Assignment:
Would you return the material below exactly, with no line left out?

Given information:
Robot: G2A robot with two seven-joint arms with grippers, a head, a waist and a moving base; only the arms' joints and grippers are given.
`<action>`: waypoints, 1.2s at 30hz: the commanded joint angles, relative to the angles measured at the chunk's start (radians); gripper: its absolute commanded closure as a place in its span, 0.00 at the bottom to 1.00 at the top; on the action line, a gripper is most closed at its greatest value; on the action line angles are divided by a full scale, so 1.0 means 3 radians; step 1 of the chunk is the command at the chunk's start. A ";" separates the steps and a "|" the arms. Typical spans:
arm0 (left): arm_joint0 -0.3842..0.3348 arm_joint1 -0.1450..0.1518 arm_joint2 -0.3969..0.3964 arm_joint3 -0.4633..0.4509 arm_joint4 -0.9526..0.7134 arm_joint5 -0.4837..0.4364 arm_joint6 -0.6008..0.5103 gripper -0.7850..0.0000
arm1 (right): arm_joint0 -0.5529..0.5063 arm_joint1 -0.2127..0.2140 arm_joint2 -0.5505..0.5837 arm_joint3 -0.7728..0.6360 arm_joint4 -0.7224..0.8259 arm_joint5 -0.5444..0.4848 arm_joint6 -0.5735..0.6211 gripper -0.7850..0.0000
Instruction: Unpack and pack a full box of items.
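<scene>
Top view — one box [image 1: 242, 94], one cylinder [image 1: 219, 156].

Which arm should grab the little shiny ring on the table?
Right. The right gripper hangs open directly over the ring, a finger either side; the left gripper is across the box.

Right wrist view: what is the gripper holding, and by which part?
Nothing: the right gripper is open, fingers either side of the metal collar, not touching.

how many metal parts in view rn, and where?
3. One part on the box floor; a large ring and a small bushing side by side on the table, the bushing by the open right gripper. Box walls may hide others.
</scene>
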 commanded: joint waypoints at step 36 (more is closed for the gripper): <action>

Answer for the task:
Robot: G2A robot with two seven-joint arms with grippers, a head, a waist and a moving base; only the arms' joints and grippers are given.
`<action>`: waypoints, 1.2s at 30hz: the commanded joint angles, relative to the angles measured at the chunk's start (radians); gripper: its absolute commanded closure as a place in its span, 0.00 at the bottom to 1.00 at the top; on the action line, a gripper is most closed at its greatest value; on the action line angles are divided by a full scale, so 1.0 means 3 radians; step 1 of the chunk is the command at the chunk's start. A ";" separates the steps and a "|" the arms. Typical spans:
arm0 (left): arm_joint0 -0.3842..0.3348 arm_joint1 -0.1450..0.1518 arm_joint2 -0.3969..0.3964 arm_joint3 -0.4633..0.4509 arm_joint4 -0.9526..0.7134 arm_joint5 -0.4837..0.4364 arm_joint6 -0.6008..0.5103 gripper -0.7850..0.0000
arm1 (right): arm_joint0 -0.5529..0.5063 arm_joint1 -0.2127..0.2140 arm_joint2 -0.5505..0.5837 arm_joint3 -0.7728..0.6360 arm_joint4 -0.7224..0.8259 arm_joint5 -0.5444..0.4848 arm_joint6 -0.5735..0.6211 gripper -0.7850..0.0000
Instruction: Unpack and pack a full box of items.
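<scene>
Top view — one box [image 1: 242, 94], one cylinder [image 1: 219, 156].

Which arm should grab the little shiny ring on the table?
Right. The right gripper hangs open directly over the ring, a finger either side; the left gripper is across the box.

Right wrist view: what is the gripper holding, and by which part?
Nothing: the right gripper is open, fingers either side of the metal collar, not touching.

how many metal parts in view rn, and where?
3. One part on the box floor; a large ring and a small bushing side by side on the table, the bushing by the open right gripper. Box walls may hide others.
</scene>
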 commanded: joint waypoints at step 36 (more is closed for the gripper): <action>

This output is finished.